Check each line of the records below for the word "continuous" and copy those where it appears.

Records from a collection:
· · · · · · ·
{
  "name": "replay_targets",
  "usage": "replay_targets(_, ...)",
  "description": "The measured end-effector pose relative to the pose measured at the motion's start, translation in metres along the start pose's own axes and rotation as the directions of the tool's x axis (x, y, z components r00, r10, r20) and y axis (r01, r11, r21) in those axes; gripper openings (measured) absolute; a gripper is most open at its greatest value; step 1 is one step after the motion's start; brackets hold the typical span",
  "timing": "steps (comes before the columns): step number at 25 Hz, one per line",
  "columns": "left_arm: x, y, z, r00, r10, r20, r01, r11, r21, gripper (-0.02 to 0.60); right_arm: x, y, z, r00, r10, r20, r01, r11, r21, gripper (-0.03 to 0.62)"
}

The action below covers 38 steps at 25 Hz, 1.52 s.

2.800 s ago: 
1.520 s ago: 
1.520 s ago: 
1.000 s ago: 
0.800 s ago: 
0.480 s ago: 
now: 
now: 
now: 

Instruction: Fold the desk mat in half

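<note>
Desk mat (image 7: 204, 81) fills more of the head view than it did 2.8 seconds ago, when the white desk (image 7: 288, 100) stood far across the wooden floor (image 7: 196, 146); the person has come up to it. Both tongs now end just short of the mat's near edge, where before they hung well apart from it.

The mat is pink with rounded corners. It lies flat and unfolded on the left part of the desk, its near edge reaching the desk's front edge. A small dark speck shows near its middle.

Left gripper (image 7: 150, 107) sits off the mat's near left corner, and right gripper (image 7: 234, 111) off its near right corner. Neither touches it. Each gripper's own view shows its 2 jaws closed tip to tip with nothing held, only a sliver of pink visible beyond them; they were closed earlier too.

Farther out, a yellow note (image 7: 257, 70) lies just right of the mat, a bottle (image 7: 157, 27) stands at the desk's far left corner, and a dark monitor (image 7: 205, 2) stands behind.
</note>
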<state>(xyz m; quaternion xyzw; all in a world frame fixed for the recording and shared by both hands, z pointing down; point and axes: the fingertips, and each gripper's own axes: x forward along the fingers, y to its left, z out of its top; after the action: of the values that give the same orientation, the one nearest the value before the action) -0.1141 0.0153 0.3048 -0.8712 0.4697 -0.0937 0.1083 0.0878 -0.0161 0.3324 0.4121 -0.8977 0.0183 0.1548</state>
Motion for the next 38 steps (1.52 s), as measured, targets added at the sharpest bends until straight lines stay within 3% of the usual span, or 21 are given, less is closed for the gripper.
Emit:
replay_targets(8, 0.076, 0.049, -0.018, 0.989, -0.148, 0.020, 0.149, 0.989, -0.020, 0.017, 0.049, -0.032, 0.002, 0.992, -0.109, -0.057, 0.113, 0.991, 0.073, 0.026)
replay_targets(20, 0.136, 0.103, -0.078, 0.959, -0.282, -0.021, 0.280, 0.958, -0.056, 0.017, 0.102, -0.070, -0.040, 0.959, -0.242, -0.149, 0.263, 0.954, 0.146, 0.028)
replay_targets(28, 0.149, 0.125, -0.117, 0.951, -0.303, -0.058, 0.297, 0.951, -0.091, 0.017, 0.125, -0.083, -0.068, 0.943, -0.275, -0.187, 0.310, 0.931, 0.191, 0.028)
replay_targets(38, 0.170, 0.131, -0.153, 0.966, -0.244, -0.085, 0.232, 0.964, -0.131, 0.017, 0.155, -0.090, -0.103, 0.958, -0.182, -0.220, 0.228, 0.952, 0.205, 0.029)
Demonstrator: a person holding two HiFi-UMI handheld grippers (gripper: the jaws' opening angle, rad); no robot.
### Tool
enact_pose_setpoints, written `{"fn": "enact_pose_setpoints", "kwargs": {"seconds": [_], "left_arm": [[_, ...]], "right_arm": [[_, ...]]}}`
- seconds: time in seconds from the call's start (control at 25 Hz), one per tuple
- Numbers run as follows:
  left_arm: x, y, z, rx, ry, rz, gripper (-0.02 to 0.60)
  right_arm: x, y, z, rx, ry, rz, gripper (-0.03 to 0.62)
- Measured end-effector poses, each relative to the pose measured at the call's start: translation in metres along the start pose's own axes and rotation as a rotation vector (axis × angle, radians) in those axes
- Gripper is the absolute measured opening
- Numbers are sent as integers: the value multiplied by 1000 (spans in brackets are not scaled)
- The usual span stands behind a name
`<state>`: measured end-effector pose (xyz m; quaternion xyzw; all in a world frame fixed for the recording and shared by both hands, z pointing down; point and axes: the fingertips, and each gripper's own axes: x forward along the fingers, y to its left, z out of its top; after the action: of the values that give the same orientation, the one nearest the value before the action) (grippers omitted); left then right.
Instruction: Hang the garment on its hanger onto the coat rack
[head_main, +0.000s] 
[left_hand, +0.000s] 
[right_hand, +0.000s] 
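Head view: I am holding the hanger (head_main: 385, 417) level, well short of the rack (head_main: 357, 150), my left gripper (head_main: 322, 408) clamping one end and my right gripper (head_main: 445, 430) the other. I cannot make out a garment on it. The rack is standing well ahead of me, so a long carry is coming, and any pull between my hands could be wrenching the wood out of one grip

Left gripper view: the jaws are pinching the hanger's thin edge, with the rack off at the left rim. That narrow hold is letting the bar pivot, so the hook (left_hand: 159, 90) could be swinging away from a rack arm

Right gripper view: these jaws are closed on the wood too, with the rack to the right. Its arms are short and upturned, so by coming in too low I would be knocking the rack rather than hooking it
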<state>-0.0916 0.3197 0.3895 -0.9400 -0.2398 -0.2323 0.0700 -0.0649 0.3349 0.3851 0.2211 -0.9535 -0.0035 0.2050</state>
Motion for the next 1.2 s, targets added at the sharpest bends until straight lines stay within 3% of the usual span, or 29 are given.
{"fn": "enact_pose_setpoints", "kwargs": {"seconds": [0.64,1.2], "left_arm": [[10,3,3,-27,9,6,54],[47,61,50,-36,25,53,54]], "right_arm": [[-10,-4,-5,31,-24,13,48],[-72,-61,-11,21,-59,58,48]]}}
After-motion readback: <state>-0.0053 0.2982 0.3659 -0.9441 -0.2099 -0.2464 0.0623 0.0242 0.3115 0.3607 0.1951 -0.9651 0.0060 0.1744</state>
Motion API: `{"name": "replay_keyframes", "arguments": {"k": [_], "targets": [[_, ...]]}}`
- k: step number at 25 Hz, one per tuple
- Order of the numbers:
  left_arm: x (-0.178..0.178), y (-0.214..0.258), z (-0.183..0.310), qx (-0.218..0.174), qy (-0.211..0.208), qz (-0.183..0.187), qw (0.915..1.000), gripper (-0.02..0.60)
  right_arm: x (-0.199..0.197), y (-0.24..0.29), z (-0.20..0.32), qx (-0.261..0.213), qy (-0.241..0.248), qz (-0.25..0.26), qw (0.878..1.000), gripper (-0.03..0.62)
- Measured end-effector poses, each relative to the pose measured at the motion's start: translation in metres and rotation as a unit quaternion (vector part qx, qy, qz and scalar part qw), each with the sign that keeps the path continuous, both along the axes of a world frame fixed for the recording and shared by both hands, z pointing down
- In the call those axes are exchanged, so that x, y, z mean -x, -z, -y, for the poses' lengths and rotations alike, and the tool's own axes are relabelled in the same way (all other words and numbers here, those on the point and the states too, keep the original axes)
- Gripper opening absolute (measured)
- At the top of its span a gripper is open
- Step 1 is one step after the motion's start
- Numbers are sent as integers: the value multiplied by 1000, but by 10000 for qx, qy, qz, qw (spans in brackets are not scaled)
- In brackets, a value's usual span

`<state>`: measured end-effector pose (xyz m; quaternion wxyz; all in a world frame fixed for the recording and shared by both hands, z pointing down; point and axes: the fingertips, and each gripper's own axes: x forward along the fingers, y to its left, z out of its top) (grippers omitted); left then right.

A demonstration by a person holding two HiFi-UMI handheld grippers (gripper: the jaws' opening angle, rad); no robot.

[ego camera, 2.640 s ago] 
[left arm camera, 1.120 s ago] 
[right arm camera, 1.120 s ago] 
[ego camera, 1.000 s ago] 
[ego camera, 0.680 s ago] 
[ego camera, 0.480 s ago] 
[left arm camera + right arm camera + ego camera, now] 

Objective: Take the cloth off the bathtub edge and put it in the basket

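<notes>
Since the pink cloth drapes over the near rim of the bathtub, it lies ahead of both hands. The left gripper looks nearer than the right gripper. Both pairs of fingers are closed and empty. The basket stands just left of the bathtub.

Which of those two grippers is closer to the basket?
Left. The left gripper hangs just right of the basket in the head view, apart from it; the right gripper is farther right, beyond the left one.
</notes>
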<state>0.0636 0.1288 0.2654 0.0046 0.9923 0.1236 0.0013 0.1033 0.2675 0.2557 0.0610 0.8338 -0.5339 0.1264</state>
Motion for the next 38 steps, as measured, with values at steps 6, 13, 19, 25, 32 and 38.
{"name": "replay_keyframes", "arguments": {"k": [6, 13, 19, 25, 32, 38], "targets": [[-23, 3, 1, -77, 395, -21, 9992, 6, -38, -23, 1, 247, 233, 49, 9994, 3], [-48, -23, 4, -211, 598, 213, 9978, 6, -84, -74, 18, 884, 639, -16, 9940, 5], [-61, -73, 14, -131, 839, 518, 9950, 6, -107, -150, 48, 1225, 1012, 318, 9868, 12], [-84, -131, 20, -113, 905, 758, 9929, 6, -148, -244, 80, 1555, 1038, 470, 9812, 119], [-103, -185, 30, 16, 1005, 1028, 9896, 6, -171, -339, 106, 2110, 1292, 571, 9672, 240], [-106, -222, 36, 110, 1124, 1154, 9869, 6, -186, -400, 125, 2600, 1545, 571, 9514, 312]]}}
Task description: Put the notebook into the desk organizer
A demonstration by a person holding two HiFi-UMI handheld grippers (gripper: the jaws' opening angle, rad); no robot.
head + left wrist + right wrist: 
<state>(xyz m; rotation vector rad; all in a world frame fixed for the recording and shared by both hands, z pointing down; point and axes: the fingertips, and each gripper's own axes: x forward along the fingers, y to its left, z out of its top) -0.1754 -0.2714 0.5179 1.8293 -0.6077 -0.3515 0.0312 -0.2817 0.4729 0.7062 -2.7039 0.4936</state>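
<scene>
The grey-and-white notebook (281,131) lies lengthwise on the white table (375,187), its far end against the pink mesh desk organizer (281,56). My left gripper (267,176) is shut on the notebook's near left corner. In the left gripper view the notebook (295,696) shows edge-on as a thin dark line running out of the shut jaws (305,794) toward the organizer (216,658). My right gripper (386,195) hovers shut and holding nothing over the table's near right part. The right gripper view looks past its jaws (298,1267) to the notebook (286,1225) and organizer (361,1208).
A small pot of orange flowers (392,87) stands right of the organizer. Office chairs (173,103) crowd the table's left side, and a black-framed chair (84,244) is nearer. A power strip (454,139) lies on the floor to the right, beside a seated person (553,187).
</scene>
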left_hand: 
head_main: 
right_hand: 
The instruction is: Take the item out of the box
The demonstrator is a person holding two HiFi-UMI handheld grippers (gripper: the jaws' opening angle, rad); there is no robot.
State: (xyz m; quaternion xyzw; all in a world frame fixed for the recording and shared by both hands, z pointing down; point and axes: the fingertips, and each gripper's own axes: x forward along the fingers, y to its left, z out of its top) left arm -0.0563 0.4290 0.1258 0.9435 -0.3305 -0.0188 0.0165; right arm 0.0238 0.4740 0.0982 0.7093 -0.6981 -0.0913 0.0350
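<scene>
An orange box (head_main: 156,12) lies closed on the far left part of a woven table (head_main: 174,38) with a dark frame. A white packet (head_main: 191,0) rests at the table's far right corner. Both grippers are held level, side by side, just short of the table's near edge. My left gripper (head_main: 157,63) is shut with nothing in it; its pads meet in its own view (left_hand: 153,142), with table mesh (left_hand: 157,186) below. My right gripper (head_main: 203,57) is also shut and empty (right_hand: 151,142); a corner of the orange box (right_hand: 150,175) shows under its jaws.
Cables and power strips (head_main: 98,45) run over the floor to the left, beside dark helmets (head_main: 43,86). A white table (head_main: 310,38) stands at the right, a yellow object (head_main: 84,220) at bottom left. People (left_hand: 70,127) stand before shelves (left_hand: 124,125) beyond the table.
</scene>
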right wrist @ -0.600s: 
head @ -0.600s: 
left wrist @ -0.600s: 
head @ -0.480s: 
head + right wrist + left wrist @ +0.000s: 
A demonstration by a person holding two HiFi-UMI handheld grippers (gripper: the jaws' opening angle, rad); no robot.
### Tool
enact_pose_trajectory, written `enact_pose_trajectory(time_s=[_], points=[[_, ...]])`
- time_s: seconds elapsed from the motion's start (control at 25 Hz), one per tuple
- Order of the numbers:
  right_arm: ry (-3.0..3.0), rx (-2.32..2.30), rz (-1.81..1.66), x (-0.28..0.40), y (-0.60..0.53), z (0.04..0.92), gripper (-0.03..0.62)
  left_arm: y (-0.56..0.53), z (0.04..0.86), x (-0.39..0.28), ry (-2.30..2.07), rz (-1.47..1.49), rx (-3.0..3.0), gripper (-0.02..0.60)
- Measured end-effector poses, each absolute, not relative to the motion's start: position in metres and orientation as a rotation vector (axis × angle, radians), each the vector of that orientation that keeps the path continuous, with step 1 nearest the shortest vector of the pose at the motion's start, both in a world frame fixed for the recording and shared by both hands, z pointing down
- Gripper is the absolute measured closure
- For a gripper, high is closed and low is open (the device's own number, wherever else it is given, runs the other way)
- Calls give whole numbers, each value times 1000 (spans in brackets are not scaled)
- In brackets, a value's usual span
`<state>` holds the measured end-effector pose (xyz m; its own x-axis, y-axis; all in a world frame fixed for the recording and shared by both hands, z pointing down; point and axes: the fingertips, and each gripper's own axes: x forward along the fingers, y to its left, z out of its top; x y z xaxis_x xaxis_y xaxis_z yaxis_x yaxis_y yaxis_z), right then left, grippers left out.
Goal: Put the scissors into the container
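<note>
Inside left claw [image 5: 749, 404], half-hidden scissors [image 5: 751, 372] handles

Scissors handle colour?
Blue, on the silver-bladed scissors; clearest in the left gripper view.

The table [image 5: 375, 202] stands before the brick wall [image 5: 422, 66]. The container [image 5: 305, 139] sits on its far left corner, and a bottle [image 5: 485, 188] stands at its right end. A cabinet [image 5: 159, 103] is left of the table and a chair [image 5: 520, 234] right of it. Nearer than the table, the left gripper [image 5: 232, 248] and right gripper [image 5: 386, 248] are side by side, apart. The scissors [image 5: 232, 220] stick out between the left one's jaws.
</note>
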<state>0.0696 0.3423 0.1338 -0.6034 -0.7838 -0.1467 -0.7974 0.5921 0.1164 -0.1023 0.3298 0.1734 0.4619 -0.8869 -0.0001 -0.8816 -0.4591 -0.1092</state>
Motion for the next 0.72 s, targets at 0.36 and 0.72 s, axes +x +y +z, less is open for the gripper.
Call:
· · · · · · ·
▶ Solution to the exercise:
- Measured end-effector poses, each relative to the pose measured at the motion's start: translation in metres and rotation as a unit quaternion (vector part qx, qy, qz and scalar part qw), each with the sign that keeps the path continuous, both along the axes of a world frame fixed for the recording and shared by both hands, z pointing down
- Measured end-effector poses, each absolute, not relative to the motion's start: position in metres and orientation as a rotation vector (axis × angle, radians), each the vector of that orientation that keeps the path continuous, with step 1 nearest the shortest vector of the pose at the motion's start, both in a world frame fixed for the recording and shared by both hands, z pointing down

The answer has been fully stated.